Após a introdução do personagem de Willem Dafoe, uma versão maluca de Van Helsing, que é visto com um conhecimento sobre vampiros e é o único que acredita que Ellen tem algo mais sombrio a perturbando e um perigo vindo é onde o clima muda da calmaria opressiva e terror onipresente da primeira metade para um caos assustador e presenças mais ativas, onde o “Van Helsing”, Ellen, Thomas que consegue retornar para a cidade depois de eras, e o amigo de Ellen e Thomas, após ver sua esposa e filhos sendo mortos pelo vampiro, buscam acabar com esse mal e a praga que veio junto, enquanto Conde Orlok faz de tudo para trazer Ellen a seus braços e conseguir o consentimento da mulher para finalmente tomá-la como sua.
E nesse esforço Ellen se mostra a mais forte personagem da história, com o apoio do Van Helsing, ela reconhece o que tem que fazer e prepara-se para o momento mais difícil de todos, onde após noites rejeitando Nosferatu e todas suas ameaças, a mulher cede, permitindo com que o vampiro a morda e consuma seu sangue e carne por horas, até o nascer do Sol, e nessa hora, Orlok não tem para onde voltar, já que Thomas e seu grupo queimaram seu caixão e a mansão onde ficava, então perece em uma cena com uma iluminação linda, e fechando o filme com a final morte do vampiro.

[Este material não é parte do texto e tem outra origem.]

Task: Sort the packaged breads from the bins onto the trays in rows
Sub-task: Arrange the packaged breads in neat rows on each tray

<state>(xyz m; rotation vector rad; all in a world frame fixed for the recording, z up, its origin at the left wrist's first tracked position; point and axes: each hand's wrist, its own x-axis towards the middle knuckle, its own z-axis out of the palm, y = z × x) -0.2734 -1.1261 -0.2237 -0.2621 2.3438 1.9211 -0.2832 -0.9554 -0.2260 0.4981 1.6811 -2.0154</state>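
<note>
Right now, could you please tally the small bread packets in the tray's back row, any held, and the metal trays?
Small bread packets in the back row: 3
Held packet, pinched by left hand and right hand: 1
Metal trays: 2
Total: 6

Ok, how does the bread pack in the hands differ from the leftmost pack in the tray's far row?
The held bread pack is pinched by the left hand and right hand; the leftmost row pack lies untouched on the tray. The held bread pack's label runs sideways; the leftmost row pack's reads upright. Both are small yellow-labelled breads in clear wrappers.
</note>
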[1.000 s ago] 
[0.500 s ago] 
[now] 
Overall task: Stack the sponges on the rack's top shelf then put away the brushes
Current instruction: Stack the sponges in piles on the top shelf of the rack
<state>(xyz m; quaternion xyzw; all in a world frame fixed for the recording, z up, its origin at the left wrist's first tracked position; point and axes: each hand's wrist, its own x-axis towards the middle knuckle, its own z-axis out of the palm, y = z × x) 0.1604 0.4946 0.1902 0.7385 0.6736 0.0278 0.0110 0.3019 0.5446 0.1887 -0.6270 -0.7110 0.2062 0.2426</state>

A forma sensual de ser dirigido faz uma abordagem interessante e chamativa sobre a história de Nosferatu, com esse subtexto indo para o plano principal assim que vemos Orlok agindo e as conversas sobre solidão que Ellen tem com seu marido, que em um surto, mostra o seu pior, mais grotesco e sombrio, e Thomas tem a reposta certa onde ao ver sua esposa demonstrando esse lado e valida e a beija, finalmente entendendo o que ela quer e o que importa, a companhia, presença e o corpo são importantes, nessa presença sexual mais ativa do filme é deixada de lado o vampiro charmoso em troca de um conde grotesco e sujo, mas que excita e causa sensações conflitantes, deixando a relação de Ellen com esse novo grotesco ótima de acompanhar, e o protagonismo da moça é inquestionável ao mostrar que toda a força era dela, e a forma de parar esse mal, de fazer com que ele vá embora, é deixando vir, passar e evaporar, ao invés de pôr um filtro racionalista e jogar para debaixo do tapete, Ellen Hutter mostra-se forte ao confessar seus sentimentos,vontades e tesão, e na presença do grande mal, não sucumbir, e nos deixando embasbacos ao decorrer dessa obra de 133 minutos que passa como se fossem 50.